Segment Open
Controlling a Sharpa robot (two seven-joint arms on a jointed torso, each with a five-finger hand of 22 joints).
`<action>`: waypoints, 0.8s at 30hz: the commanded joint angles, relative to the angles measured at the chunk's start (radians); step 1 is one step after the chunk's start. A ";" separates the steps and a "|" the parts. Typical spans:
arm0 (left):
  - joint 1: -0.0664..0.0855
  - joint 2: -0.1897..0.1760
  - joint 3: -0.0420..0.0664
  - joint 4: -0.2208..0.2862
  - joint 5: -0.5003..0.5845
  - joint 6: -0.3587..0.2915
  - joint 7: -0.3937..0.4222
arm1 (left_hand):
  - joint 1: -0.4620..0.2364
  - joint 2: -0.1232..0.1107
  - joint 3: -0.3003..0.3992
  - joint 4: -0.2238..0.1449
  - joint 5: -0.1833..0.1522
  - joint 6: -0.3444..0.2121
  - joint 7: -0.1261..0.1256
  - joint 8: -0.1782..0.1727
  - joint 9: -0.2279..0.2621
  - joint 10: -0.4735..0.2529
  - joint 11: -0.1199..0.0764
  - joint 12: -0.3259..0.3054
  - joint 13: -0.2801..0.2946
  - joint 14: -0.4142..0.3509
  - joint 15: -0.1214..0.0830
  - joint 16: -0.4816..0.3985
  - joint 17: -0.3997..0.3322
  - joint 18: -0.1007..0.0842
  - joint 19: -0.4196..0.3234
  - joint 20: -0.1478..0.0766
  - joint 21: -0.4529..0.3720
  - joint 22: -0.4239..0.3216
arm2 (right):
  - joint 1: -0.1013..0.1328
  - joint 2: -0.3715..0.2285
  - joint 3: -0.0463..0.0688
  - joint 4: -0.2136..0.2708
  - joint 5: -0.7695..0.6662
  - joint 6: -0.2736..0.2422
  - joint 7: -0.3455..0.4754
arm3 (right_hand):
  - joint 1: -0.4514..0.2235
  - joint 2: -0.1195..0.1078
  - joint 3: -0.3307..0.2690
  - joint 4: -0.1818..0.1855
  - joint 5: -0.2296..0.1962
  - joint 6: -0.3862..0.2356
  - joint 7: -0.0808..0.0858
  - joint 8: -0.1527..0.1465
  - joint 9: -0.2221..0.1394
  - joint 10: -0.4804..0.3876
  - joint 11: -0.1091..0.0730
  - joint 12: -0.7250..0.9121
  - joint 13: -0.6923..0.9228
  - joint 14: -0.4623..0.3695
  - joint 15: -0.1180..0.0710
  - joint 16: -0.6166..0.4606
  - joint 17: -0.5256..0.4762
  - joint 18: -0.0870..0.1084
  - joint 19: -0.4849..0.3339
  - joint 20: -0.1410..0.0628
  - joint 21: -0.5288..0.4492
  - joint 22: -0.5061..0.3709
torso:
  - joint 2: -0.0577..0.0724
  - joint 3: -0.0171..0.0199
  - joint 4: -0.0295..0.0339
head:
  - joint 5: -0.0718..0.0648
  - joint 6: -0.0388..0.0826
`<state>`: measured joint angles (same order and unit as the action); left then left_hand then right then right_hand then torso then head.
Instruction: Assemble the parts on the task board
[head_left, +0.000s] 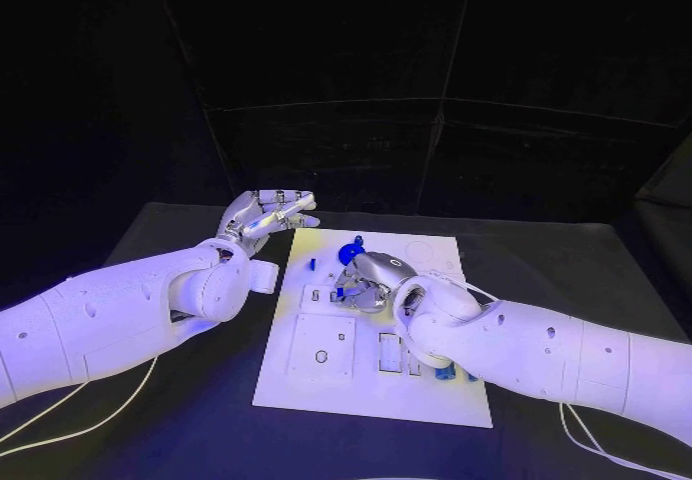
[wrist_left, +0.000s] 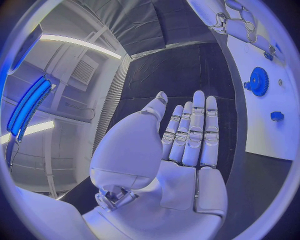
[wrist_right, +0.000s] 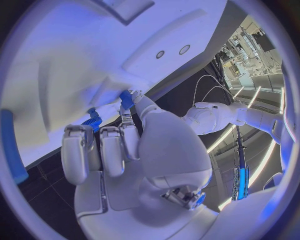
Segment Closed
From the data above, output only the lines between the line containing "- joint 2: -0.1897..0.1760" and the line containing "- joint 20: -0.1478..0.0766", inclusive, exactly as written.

  - joint 2: -0.1897..0.1760
  - joint 3: -0.0420..0.0664
  - joint 4: -0.2208..0.2862
  - joint 5: -0.5003..0.5845
  - joint 6: -0.3587..0.2915
  - joint 7: -0.3937..0.4222
arm1 (left_hand):
  - joint 1: -0.4620..0.2364
  - joint 2: -0.1232..0.1107
  - joint 3: -0.3003..0.3992
  - joint 4: -0.2238..0.1449
  - joint 5: -0.1833..0.1522
  - joint 6: -0.3444..0.2121
  - joint 7: -0.1261..0.1256
  - joint 8: -0.1782..0.1727
  - joint 9: -0.2279..0.2621
  - joint 10: -0.4735..0.2529
  - joint 11: -0.1199..0.0764
  - joint 12: -0.3259..0.3054
  - joint 13: -0.2801..0.2946
  - joint 14: -0.4142..0.3509
  - joint 15: -0.1214..0.0830
  - joint 16: -0.4816..0.3985
  - joint 17: -0.3997..0.3322
  - joint 18: -0.1007..0.0842
  - joint 19: -0.4196..0.3234
  - joint 20: -0.1478..0.0766

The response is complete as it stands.